### THE PROBLEM:
Look through the material below. Return exactly the lines from the one with "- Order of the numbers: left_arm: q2" through the one with "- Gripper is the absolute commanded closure", both included.

### DATA PROVIDED:

--

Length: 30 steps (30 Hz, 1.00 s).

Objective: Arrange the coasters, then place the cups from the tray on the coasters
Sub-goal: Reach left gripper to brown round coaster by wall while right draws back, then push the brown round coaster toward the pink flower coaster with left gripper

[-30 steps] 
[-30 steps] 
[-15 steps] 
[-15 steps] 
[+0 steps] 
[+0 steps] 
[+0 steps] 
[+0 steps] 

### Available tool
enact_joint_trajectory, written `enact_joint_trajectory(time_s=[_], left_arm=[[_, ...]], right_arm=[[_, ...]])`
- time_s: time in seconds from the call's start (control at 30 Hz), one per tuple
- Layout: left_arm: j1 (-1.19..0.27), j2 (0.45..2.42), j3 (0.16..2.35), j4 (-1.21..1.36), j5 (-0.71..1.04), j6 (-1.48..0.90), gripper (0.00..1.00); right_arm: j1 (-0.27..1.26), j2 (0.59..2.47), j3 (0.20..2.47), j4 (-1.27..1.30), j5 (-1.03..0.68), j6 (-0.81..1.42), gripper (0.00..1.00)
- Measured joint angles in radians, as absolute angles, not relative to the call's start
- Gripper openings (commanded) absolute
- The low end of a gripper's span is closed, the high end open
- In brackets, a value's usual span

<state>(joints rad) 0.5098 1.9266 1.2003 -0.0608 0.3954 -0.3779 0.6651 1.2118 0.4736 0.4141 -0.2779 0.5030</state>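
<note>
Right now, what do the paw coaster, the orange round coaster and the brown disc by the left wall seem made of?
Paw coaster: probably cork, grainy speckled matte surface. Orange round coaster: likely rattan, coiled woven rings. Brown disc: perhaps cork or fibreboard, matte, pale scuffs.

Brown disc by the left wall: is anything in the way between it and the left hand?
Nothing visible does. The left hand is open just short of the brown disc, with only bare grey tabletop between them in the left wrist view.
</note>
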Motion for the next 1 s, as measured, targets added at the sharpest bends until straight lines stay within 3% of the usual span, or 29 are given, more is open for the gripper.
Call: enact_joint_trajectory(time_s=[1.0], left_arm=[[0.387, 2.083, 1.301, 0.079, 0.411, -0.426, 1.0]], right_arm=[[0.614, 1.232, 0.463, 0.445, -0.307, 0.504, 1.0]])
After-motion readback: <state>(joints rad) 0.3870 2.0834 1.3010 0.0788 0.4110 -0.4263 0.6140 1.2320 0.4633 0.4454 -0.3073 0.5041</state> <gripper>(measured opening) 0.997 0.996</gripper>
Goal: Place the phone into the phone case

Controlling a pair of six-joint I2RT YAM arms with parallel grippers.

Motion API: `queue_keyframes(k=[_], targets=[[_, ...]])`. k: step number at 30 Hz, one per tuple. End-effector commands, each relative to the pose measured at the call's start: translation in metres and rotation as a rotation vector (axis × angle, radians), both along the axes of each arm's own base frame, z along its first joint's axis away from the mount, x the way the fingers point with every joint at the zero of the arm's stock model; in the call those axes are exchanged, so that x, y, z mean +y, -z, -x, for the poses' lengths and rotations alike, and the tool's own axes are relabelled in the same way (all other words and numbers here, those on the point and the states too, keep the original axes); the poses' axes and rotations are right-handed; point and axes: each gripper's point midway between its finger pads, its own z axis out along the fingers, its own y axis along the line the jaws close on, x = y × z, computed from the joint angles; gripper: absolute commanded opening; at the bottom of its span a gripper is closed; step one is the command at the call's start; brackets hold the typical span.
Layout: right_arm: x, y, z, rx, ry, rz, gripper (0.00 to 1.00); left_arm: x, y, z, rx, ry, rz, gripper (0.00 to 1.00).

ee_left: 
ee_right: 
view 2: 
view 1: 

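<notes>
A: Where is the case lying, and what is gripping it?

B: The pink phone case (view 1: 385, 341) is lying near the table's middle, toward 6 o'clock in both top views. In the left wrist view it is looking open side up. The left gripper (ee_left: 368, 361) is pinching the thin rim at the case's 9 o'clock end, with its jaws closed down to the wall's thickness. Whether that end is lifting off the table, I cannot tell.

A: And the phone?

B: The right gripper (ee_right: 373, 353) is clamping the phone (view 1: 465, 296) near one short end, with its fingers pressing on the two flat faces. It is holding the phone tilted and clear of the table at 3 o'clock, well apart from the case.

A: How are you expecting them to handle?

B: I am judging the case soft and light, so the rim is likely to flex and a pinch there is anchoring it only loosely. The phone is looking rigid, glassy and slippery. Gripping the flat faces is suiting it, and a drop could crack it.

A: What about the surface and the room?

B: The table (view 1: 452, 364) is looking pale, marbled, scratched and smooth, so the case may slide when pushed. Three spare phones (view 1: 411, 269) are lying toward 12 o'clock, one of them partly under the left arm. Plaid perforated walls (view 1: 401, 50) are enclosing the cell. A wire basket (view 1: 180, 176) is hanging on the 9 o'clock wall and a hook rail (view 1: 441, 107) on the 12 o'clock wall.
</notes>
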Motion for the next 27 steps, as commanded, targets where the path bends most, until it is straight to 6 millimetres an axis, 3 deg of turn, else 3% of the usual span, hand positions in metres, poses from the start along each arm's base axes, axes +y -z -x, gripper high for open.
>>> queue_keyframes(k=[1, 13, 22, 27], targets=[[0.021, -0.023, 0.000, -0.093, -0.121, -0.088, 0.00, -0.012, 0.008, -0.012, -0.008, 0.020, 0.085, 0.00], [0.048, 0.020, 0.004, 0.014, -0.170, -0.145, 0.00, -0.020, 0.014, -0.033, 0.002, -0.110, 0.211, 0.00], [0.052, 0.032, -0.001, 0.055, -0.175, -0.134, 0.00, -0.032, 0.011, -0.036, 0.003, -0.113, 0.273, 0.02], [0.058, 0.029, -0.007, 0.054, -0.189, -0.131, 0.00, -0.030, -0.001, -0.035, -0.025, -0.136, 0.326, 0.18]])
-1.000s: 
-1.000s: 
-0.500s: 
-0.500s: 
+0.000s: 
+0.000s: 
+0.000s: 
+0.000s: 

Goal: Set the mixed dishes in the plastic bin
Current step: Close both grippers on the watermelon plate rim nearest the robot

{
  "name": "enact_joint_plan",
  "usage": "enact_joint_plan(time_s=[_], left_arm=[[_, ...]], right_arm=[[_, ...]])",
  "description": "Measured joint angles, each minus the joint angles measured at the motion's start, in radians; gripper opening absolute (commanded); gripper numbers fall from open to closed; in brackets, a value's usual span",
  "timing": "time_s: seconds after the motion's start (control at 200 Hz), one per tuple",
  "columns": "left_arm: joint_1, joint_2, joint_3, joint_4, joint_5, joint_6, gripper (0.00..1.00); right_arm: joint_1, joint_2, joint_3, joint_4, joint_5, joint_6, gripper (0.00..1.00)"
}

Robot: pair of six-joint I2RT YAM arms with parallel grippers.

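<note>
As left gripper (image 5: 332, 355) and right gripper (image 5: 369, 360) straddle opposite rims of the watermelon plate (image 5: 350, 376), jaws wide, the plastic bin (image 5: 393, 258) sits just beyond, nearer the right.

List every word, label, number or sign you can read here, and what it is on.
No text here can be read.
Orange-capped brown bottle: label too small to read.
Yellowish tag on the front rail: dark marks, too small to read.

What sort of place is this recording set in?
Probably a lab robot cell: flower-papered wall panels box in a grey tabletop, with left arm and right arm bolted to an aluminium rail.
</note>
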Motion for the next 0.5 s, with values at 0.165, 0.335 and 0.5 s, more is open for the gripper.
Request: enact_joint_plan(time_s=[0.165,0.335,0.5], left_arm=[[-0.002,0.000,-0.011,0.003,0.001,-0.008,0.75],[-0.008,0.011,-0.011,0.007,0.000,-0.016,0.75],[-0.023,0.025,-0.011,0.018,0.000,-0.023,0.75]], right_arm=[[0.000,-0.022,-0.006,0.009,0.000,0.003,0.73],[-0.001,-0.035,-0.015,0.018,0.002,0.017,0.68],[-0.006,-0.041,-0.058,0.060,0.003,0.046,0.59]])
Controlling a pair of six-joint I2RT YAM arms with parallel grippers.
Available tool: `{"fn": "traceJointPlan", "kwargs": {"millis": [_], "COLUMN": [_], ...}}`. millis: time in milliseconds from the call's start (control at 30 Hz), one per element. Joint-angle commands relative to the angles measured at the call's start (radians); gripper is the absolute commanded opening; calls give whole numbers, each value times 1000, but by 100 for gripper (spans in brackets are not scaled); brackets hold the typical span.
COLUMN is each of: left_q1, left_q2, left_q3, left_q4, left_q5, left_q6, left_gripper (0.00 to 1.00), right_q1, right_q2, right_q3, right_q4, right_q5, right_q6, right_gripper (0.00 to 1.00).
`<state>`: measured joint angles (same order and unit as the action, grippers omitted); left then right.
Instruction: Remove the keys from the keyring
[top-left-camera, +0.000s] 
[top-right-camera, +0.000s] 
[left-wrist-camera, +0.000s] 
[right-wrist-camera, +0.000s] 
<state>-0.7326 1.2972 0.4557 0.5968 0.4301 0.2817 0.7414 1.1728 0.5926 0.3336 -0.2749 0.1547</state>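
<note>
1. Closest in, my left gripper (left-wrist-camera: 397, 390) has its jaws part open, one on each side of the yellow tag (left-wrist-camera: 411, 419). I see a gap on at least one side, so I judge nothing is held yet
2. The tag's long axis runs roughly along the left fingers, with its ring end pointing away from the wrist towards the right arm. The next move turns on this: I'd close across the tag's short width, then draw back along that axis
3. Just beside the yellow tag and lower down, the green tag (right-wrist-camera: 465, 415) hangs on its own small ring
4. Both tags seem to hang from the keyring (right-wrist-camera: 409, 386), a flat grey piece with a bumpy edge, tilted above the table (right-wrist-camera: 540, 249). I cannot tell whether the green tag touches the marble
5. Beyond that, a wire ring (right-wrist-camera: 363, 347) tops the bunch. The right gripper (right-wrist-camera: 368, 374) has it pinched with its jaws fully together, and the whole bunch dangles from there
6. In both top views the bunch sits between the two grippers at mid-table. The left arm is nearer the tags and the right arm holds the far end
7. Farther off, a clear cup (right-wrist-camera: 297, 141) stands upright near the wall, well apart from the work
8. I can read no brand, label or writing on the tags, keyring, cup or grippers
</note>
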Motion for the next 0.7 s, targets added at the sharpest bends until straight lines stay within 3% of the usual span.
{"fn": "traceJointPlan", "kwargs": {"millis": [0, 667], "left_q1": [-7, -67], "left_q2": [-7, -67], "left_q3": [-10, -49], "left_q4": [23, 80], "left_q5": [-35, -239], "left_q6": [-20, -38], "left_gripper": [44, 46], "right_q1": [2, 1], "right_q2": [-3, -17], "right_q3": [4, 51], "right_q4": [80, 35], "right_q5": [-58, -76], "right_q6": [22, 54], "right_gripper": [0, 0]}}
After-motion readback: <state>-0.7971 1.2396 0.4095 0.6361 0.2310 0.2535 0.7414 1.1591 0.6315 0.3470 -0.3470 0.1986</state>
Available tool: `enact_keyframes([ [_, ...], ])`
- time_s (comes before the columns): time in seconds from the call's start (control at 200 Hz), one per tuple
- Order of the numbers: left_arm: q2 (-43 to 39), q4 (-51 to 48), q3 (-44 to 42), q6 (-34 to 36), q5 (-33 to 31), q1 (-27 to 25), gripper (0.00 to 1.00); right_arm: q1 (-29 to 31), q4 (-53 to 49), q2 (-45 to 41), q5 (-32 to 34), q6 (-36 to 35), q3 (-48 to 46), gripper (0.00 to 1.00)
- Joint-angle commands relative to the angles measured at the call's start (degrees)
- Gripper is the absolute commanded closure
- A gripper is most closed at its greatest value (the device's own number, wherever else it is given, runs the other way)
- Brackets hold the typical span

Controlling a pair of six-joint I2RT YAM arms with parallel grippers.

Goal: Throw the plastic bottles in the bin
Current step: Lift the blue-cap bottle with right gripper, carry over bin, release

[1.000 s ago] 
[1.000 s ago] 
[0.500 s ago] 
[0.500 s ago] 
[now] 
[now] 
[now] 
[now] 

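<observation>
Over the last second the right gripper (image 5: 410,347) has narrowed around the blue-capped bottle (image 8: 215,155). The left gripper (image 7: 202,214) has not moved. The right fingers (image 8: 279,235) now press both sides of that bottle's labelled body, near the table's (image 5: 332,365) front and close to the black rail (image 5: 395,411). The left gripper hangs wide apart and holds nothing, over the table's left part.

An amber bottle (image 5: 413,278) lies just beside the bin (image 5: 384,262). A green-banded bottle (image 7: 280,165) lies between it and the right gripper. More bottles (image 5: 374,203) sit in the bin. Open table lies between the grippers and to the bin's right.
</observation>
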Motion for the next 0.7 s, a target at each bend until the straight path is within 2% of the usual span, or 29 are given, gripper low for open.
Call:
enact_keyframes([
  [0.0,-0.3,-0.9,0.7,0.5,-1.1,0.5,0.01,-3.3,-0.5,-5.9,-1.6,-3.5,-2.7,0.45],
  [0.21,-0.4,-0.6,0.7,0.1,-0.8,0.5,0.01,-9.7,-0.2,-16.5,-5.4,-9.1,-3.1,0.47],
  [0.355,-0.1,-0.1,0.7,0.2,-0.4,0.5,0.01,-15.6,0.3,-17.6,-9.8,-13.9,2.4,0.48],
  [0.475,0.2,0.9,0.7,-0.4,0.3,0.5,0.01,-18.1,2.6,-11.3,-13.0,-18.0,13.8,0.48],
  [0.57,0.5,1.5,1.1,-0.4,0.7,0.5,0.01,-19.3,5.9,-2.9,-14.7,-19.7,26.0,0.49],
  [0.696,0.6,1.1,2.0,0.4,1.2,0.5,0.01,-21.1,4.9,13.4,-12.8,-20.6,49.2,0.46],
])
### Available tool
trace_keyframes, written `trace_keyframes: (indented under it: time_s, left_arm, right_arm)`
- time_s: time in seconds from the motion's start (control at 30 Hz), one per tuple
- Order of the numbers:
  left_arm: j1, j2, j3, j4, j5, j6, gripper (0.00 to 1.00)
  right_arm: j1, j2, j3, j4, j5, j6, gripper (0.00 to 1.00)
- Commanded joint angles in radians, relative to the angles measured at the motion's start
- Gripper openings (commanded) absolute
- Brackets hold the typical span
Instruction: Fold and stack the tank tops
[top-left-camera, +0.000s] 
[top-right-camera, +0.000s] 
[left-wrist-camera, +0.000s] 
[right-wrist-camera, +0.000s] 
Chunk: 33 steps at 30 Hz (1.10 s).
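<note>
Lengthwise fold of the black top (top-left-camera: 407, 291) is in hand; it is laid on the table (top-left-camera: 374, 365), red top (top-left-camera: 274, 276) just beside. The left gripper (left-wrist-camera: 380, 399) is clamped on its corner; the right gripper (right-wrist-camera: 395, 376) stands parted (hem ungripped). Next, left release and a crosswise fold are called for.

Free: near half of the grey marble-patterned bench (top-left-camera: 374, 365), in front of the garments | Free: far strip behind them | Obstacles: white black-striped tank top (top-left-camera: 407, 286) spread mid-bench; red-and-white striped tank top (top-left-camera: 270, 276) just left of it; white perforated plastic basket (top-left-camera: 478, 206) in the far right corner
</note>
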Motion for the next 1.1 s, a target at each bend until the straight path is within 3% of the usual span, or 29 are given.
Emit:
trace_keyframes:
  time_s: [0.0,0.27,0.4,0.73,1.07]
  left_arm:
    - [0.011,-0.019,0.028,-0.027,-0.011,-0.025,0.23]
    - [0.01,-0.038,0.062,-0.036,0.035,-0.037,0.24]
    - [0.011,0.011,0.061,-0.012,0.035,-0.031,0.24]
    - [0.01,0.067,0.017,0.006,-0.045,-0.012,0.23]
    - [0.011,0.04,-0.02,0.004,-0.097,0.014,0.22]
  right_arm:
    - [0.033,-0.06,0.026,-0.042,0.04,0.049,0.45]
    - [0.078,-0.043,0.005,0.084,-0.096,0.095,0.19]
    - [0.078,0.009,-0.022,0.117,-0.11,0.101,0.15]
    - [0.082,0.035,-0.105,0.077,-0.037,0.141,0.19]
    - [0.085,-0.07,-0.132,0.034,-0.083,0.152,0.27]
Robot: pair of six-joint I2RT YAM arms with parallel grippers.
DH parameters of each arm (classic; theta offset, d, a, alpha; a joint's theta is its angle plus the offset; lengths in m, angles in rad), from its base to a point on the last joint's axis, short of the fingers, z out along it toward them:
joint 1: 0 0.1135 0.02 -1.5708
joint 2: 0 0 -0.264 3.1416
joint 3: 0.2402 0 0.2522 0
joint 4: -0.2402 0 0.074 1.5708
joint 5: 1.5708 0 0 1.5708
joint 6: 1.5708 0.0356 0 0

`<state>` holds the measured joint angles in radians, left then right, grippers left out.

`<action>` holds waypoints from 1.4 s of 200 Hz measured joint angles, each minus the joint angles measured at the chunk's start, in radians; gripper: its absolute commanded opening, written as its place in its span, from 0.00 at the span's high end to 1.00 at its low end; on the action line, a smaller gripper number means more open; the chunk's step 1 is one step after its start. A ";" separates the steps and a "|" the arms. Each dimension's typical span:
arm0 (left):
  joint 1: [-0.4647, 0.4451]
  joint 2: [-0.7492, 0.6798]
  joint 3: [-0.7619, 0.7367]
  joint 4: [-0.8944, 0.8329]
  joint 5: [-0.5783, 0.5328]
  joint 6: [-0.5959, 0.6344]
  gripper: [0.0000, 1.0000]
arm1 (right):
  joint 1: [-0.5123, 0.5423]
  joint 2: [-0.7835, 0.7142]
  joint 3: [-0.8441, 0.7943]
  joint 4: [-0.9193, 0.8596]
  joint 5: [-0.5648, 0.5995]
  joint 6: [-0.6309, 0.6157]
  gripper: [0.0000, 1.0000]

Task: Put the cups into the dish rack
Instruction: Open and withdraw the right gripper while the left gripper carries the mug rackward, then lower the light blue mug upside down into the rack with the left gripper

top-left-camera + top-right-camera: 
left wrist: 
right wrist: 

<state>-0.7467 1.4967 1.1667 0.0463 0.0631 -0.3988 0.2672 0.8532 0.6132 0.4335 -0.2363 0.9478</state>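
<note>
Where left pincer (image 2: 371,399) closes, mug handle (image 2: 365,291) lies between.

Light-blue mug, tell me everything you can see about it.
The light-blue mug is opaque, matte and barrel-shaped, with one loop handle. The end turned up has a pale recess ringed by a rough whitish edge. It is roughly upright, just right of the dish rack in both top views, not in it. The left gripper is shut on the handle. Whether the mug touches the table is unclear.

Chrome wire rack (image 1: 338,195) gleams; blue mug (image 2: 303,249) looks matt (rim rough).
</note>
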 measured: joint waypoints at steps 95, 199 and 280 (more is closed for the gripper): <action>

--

### ANSWER TO THIS PROBLEM:
- Order of the numbers: left_arm: q2 (-43 to 39), q4 (-51 to 48), q3 (-44 to 42), q6 (-34 to 36), q5 (-33 to 31), q1 (-27 to 25), gripper (0.00 to 1.00); right_arm: q1 (-29 to 31), q4 (-53 to 49), q2 (-45 to 41), q5 (-32 to 34), q6 (-36 to 35), q3 (-48 to 46), gripper (0.00 to 1.00)
- Joint-angle commands relative to the angles measured at the call's start (degrees)
- Gripper is the absolute commanded closure

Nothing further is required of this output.